Daisy si asciugò le lacrime con il grembiule, un po' dispiaciuta per la mia indifferenza ma abbastanza preoccupata al tempo stesso «Da circa un mese, qualche giorno in più, qualche giorno in meno, adesso non so dirti con precisione.»
Lanciai un urlo per l'aria e mi coprii la bocca dallo spavento. Amaranta si svegliò di soprassalto e scoppiò in un pianto a dirotto.
«Non capisco, cosa ti succede?»
«Daisy! È stato Orville a uccidere Thomas! Orville è l'assassino!»

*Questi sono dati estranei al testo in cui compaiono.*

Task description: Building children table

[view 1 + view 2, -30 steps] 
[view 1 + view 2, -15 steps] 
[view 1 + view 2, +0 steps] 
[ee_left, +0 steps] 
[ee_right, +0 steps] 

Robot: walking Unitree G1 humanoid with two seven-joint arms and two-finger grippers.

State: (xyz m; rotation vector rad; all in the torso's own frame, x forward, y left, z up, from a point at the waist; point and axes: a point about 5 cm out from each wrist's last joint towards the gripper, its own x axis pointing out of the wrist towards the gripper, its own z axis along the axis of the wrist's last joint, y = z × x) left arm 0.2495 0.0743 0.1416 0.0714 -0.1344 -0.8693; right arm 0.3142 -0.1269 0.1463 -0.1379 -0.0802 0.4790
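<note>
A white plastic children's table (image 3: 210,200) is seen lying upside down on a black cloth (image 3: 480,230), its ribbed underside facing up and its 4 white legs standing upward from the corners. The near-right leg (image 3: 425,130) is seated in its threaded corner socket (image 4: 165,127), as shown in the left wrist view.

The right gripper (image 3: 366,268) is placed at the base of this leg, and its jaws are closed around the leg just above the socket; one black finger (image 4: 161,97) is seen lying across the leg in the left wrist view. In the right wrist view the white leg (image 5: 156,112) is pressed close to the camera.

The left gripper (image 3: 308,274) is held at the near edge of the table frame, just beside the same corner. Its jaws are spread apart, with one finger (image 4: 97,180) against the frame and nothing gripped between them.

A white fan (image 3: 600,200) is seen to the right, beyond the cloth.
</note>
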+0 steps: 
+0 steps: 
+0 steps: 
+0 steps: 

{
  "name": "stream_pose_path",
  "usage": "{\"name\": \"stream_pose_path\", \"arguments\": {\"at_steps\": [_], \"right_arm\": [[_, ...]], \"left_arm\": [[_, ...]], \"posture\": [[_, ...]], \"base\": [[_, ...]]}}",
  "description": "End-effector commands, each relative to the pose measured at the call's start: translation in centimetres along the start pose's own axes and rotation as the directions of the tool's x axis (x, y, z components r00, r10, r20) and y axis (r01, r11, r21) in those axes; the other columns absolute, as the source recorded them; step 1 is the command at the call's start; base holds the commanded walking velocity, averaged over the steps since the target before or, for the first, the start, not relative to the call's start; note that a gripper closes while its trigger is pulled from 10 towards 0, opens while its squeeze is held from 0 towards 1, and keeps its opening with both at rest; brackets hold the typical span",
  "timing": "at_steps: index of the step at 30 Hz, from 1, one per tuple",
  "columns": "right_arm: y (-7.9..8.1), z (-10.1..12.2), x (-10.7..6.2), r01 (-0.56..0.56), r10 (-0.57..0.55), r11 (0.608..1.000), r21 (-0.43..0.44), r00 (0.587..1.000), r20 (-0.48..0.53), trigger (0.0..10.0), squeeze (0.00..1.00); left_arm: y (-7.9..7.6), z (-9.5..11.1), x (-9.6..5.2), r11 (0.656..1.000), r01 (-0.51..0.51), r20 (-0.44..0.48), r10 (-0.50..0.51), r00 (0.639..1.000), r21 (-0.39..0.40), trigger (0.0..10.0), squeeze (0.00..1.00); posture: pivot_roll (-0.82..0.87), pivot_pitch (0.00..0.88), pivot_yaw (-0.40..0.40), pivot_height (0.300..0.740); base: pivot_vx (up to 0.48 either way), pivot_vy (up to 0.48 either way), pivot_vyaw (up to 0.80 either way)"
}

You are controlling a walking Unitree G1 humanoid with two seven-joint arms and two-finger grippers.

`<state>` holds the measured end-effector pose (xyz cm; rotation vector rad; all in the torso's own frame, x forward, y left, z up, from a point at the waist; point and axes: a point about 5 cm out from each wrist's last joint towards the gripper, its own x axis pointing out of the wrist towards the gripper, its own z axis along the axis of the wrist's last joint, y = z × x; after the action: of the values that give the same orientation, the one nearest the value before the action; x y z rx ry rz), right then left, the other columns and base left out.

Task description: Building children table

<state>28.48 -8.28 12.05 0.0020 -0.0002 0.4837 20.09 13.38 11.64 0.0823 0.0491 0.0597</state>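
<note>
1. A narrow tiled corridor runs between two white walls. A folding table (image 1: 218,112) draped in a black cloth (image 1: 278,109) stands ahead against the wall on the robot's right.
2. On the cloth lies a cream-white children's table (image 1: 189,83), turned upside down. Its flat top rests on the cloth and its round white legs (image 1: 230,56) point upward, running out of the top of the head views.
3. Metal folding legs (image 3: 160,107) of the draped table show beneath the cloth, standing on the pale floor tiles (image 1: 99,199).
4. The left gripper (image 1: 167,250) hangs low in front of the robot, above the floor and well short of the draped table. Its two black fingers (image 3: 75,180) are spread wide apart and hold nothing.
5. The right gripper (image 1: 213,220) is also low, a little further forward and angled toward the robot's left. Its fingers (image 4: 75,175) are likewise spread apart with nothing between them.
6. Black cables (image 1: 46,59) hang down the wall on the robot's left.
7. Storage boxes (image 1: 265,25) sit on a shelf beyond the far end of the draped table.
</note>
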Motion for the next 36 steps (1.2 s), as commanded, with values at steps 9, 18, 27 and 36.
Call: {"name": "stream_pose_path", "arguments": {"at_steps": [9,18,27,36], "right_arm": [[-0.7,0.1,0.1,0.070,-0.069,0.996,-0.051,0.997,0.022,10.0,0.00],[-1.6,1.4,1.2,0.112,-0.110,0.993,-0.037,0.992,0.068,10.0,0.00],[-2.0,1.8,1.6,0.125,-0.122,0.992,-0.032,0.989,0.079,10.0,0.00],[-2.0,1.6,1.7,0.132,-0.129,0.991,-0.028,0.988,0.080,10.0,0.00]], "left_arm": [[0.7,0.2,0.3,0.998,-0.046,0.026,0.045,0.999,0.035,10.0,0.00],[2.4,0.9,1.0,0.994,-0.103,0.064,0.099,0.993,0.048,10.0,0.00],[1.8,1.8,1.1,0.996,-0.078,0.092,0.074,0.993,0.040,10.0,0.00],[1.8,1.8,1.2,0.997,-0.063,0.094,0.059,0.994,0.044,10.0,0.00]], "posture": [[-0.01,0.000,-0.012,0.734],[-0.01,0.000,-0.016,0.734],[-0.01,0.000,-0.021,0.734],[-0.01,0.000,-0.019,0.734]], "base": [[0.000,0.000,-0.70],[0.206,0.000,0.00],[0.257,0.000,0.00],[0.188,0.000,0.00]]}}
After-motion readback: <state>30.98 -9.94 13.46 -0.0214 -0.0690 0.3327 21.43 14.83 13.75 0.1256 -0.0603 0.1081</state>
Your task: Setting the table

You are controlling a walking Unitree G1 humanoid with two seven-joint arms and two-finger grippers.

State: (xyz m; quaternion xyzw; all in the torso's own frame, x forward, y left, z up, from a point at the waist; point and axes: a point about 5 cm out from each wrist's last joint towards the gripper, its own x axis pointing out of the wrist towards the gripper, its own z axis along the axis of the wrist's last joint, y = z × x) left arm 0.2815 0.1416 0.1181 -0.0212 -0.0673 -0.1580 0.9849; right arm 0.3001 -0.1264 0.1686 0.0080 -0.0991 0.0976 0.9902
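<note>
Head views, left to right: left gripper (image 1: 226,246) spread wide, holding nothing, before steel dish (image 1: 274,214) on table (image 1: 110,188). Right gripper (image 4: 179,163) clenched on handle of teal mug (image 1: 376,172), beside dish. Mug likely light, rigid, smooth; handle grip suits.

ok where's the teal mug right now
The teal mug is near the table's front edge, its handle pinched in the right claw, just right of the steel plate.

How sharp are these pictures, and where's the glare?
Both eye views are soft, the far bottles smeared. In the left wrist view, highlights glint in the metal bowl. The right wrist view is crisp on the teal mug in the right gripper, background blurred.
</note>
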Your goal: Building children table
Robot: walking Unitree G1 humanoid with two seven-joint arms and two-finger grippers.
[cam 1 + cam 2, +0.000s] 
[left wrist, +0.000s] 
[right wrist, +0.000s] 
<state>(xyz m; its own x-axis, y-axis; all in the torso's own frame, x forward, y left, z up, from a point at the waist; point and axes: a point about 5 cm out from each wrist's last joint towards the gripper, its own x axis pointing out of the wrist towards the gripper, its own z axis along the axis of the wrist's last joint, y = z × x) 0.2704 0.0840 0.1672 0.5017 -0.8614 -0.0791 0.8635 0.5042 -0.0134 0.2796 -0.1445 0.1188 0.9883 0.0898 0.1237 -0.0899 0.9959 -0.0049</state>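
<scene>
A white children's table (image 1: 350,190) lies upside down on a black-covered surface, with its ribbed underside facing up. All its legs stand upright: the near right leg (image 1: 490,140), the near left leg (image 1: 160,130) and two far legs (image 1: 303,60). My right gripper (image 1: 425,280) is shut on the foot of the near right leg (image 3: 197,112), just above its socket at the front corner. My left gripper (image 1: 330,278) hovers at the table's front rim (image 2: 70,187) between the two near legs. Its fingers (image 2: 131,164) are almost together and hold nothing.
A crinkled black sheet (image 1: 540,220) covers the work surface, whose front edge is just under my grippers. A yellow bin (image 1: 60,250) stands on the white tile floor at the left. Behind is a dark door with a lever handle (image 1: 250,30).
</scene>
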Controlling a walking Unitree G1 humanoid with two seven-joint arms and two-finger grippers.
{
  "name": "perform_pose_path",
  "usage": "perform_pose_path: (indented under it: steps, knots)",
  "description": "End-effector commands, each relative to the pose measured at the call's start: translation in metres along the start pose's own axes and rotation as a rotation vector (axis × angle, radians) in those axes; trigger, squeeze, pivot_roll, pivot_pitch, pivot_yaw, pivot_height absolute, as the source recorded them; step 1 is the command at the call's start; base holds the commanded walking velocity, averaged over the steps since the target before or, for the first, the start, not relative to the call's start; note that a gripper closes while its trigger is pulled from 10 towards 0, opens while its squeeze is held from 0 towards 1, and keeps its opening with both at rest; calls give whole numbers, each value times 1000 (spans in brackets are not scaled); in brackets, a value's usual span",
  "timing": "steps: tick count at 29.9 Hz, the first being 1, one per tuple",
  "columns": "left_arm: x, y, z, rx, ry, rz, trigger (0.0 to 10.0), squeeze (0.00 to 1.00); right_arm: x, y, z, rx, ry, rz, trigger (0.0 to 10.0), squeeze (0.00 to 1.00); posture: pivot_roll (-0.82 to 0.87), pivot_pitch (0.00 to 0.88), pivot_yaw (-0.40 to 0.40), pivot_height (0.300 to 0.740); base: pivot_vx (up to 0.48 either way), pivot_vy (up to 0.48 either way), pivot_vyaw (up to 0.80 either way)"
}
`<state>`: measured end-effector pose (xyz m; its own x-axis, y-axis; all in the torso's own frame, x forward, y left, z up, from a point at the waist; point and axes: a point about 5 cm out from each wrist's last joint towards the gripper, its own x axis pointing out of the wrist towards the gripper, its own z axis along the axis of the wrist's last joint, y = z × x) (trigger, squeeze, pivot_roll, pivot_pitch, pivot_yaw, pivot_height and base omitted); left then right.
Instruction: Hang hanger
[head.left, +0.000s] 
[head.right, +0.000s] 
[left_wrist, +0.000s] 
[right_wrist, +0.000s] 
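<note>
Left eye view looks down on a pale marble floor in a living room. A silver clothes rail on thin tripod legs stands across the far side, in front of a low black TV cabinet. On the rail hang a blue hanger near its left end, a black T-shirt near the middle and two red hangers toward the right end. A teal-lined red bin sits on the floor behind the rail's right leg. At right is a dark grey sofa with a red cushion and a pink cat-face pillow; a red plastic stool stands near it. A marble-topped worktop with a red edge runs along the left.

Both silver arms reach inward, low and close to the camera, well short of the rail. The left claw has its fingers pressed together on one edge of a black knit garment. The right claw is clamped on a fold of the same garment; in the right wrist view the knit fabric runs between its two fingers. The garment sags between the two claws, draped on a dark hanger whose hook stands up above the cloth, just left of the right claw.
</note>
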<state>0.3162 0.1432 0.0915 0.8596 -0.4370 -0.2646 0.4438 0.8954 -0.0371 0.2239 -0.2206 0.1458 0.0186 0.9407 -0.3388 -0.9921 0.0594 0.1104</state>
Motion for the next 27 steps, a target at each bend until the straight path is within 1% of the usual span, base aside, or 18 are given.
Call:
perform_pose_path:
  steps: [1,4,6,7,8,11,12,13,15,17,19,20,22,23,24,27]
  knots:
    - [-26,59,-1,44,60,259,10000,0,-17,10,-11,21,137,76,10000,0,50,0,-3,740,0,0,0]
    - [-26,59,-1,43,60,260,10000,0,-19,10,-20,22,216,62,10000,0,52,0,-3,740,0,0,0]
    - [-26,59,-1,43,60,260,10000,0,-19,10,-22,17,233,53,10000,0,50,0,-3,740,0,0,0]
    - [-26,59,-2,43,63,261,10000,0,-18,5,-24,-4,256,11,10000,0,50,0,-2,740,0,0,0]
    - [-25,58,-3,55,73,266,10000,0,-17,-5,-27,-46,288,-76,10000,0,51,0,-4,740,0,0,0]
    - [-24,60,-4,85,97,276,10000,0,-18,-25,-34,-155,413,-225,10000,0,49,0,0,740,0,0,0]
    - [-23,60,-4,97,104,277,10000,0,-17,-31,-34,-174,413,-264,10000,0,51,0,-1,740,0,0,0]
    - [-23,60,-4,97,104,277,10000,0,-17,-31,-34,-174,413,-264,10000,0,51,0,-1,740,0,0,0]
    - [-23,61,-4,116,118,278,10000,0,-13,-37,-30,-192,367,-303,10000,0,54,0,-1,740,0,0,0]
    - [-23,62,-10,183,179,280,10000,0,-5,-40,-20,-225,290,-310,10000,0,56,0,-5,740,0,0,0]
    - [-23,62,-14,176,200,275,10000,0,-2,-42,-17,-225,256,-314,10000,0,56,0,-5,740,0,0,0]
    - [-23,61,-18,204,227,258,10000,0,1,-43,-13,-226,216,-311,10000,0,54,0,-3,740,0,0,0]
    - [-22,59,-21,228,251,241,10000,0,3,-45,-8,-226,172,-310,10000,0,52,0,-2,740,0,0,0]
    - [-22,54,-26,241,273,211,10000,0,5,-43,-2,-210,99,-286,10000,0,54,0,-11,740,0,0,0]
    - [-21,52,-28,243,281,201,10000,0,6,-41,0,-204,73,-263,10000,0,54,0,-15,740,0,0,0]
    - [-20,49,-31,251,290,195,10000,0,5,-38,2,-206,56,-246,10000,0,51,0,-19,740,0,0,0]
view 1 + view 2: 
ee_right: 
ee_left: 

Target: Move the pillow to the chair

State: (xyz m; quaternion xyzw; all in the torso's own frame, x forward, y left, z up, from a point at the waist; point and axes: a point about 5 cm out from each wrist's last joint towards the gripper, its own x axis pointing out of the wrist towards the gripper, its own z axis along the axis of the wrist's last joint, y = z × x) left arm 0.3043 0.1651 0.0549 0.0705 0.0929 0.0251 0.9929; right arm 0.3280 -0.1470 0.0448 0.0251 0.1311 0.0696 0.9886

Mia sorella pensò per un attimo che stessi vaneggiando. Orville era un folle, sì, e anche la persona meno raccomandabile e affidabile della Terra se volevamo dirla tutta (senza dimenticarci di Jocelyn e Godwin) ma non avrebbe potuto mai macchiarsi di sangue innocente, non senza intaccare il suo giro di affari. Eppure, dopo averle spiegato, convenne con me che non poteva essere diversamente.
Le indagini erano andate avanti dopo quel fatidico giorno, mancavano da essere interrogati solo i bambini e forse gli animali se potevano rientrare nei sospettati, ma lo sceriffo e i suoi non avevano trovato nessuno che potesse essere accusato di un gesto così efferato.
Perché i sospetti non erano caduti su Orville? Semplice. Nessuno avrebbe mai dubitato di lui, un po' per paura un po' per insindacabilità.
Il mio cuore era più pesante delle valigie che il cocchiere accatastava sulla carrozza.
Carrozza era la parola che avevo tracciato su un biglietto destinato a Livingstone per annunciare il mio ritorno.
Con un gesto di commiato, non dissimile a un addio, salutai mia madre e mia sorella con la speranza di rivederle presto.
Chiusi la portiera e partii alla volta del palazzo, lasciando alle mie spalle le briciole di quella famiglia.